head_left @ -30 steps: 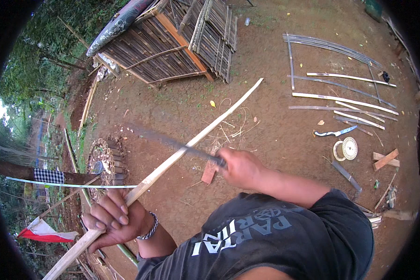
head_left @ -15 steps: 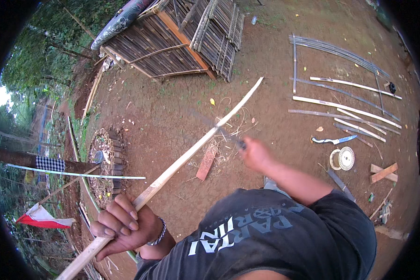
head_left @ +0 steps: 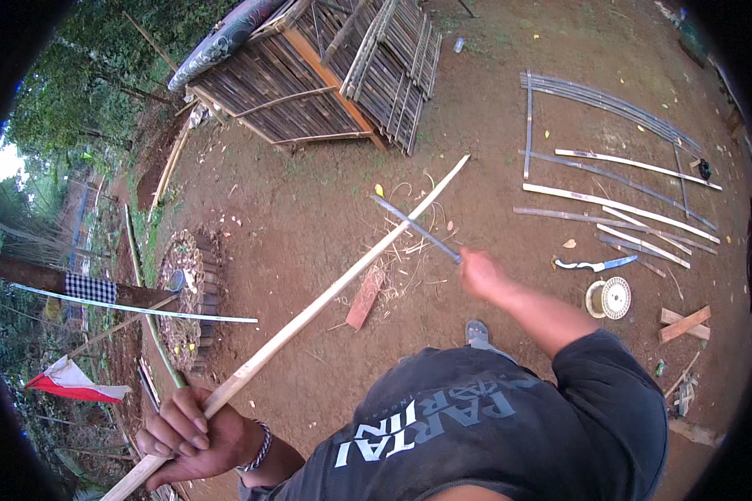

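A long pale bamboo strip [head_left: 309, 313] slants from the lower left corner to the middle of the ground. My left hand [head_left: 194, 438] is wrapped round its near part, thumb underneath. In my right hand [head_left: 482, 274], closed on its handle, is a machete [head_left: 433, 240]; its long grey blade crosses the strip near the far end, with the tip pointing up and left. The fist hides the handle. Under the crossing, thin curled shavings [head_left: 393, 260] are scattered on the dirt, next to a reddish-brown wooden block [head_left: 365, 299].
Cut strips [head_left: 618, 204] lie at the right, near a blue-and-white sheathed blade [head_left: 595, 264], a cream reel [head_left: 615, 298] and crossed wood pieces [head_left: 685, 324]. A bamboo-slat structure [head_left: 309, 83] stands at the back. At left are a round log-edged bed [head_left: 194, 292] and a red-and-white flag [head_left: 77, 381].
The right hand has moved slightly right and down along with the machete, whose blade now shows sharply instead of blurred. My left hand, still round the strip, sits lower and further left.
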A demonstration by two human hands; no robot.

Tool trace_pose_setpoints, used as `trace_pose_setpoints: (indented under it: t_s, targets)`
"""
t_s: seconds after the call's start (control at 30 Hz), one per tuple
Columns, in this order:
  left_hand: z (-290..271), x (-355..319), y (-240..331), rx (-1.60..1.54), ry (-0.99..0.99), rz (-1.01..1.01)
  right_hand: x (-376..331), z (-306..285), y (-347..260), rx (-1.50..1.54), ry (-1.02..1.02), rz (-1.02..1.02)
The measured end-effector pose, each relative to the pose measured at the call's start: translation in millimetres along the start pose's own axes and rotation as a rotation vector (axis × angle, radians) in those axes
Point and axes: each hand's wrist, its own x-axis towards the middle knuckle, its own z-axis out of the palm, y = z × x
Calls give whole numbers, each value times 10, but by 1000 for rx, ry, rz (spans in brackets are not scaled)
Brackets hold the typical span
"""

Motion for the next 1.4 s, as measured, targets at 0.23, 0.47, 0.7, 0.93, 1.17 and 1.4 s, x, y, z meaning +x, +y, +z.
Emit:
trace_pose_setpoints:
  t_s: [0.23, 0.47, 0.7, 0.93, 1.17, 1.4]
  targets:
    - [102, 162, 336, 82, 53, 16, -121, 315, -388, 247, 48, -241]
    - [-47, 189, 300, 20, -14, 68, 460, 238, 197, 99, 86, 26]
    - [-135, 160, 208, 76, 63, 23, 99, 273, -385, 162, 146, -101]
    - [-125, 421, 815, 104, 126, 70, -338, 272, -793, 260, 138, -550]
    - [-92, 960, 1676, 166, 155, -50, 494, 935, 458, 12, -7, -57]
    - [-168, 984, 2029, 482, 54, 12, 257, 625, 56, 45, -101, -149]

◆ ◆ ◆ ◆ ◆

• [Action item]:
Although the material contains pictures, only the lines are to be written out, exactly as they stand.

• [Written solution]:
head_left @ -30 steps: 
head_left @ -15 steps: 
head_left @ +0 steps: 

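A long pale bamboo strip [head_left: 309, 313] slants from the lower left corner to the middle of the ground. My left hand [head_left: 194, 438] is wrapped round its near part, thumb underneath. In my right hand [head_left: 482, 274], closed on its handle, is a machete [head_left: 433, 240]; its long grey blade crosses the strip near the far end, with the tip pointing up and left. The fist hides the handle. Under the crossing, thin curled shavings [head_left: 393, 260] are scattered on the dirt, next to a reddish-brown wooden block [head_left: 365, 299].
Cut strips [head_left: 618, 204] lie at the right, near a blue-and-white sheathed blade [head_left: 595, 264], a cream reel [head_left: 615, 298] and crossed wood pieces [head_left: 685, 324]. A bamboo-slat structure [head_left: 309, 83] stands at the back. At left are a round log-edged bed [head_left: 194, 292] and a red-and-white flag [head_left: 77, 381].
The right hand has moved slightly right and down along with the machete, whose blade now shows sharply instead of blurred. My left hand, still round the strip, sits lower and further left.
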A demonstration by two human hands; no robot.

Tool trace_pose_setpoints, used as `trace_pose_setpoints: (indented under it: t_s, targets)`
"""
t_s: seconds after the call's start (control at 30 Hz), one per tuple
Columns, in this order:
  left_hand: z (-290..271), x (-355..319), y (-240..331), rx (-1.60..1.54), ry (-0.99..0.99), rz (-1.01..1.01)
  right_hand: x (-376..331), z (-306..285), y (-347..260), rx (-1.50..1.54), ry (-1.02..1.02), rz (-1.02..1.02)
The measured end-effector pose, each relative to the pose measured at the call's start: translation in millimetres along the start pose's own axes and rotation as a rotation vector (axis × angle, radians) in those axes
Point and axes: each hand's wrist, its own x-axis towards the middle knuckle, its own z-axis out of the palm, y = z × x
Calls give whole numbers, each value times 10, but by 1000 for rx, ry, rz (spans in brackets are not scaled)
Brackets hold the typical span
"""

Motion for the next 1.4 s, as measured, targets at 0.23, 0.47, 0.7, 0.93, 1.17 and 1.4 s, x, y, z meaning +x, +y, +z.
Emit:
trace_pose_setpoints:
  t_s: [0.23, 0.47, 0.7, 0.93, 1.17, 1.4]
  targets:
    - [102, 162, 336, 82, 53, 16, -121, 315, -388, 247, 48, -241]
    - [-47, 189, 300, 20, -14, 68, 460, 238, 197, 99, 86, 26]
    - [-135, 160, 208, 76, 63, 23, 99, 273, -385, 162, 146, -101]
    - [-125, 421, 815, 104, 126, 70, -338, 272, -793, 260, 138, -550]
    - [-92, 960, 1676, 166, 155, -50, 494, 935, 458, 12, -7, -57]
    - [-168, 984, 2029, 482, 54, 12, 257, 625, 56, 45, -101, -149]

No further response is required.